With the pictures left out, print exactly the lines below that run from the one containing "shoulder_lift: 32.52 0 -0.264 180" through the one containing "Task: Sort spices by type".

Given data section start

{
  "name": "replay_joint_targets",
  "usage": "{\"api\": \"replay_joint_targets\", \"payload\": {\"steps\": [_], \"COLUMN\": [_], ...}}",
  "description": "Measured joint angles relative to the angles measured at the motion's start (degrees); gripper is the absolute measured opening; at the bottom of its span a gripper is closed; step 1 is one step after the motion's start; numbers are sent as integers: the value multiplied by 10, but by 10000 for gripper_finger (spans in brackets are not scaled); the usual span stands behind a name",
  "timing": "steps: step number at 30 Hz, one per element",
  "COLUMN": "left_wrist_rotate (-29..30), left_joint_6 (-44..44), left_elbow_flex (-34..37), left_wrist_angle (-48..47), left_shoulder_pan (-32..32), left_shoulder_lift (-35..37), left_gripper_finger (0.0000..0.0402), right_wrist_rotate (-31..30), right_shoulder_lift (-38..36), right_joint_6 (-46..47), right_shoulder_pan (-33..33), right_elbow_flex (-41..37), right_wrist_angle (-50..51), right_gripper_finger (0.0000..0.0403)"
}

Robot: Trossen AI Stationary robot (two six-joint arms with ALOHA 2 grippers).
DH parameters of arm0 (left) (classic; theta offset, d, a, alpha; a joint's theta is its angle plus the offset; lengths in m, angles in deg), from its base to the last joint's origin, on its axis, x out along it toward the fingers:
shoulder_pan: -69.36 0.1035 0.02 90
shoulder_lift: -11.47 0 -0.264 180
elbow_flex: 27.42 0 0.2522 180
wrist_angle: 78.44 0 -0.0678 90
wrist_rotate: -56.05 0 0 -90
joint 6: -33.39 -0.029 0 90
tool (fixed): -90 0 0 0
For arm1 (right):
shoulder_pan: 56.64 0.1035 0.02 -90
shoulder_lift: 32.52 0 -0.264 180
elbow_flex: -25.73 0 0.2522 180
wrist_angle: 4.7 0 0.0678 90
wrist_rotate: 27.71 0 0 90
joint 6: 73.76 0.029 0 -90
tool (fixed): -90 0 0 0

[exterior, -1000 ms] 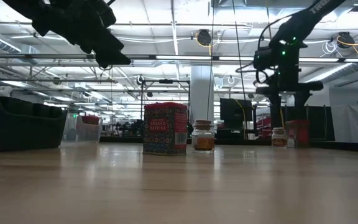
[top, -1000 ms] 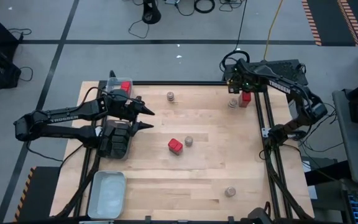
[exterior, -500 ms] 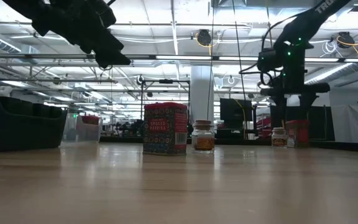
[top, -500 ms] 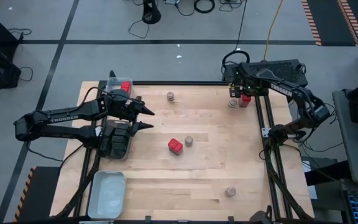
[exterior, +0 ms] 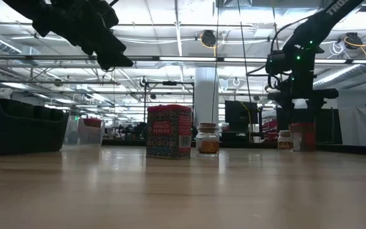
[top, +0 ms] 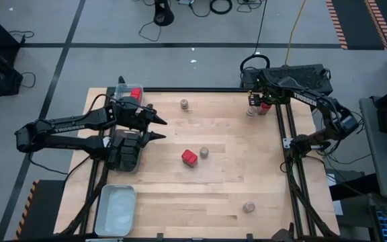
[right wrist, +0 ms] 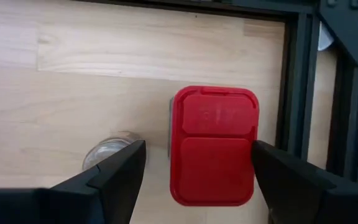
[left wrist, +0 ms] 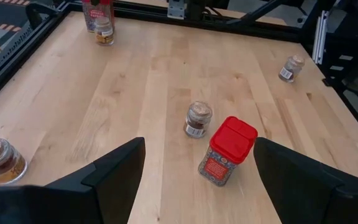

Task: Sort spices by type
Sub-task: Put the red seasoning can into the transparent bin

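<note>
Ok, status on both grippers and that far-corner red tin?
Right gripper open, above the red tin, not gripping. Left gripper open, hovering off the table's left side. Round jar right beside the tin, close to one finger.

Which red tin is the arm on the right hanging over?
Look at the table's far right corner, beside the black rail. The right gripper hangs open above a red tin there. A small round jar stands next to it, but this tin is boxy with a flat red lid.
</note>
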Motion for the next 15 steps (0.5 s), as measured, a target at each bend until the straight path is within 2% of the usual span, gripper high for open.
{"api": "replay_joint_targets", "payload": {"steps": [15], "left_wrist_rotate": [4], "left_joint_6": [4], "left_elbow_flex": [0], "left_wrist_angle": [10], "left_shoulder_pan": [0], "left_shoulder_lift": [0], "left_gripper_finger": [306], "right_wrist_rotate": [-7], "right_shoulder_lift": [-31], "right_joint_6": [-3], "right_shoulder_pan": [0], "right_elbow_flex": [-1], "right_wrist_angle": [25], "right_gripper_finger": [274]}}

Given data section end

Reply to the exercise:
shoulder_lift: 32.52 0 -0.264 180
elbow_flex: -25.73 0 0.2522 180
wrist_angle: 4.7 0 0.0678 90
wrist_rotate: 27.71 0 0 90
joint 6: 73.76 0.029 0 -90
tool (fixed): -90 0 0 0

[exterior, -1000 ms] 
[top, -1000 ms] 
[exterior, -500 ms] 
[top, -500 ms] 
[exterior, +0 ms] 
[top, +0 ms] 
[right wrist, +0 ms] 
[left wrist, +0 ms] 

Task: Sort spices by type

The work on this exercise has been finished.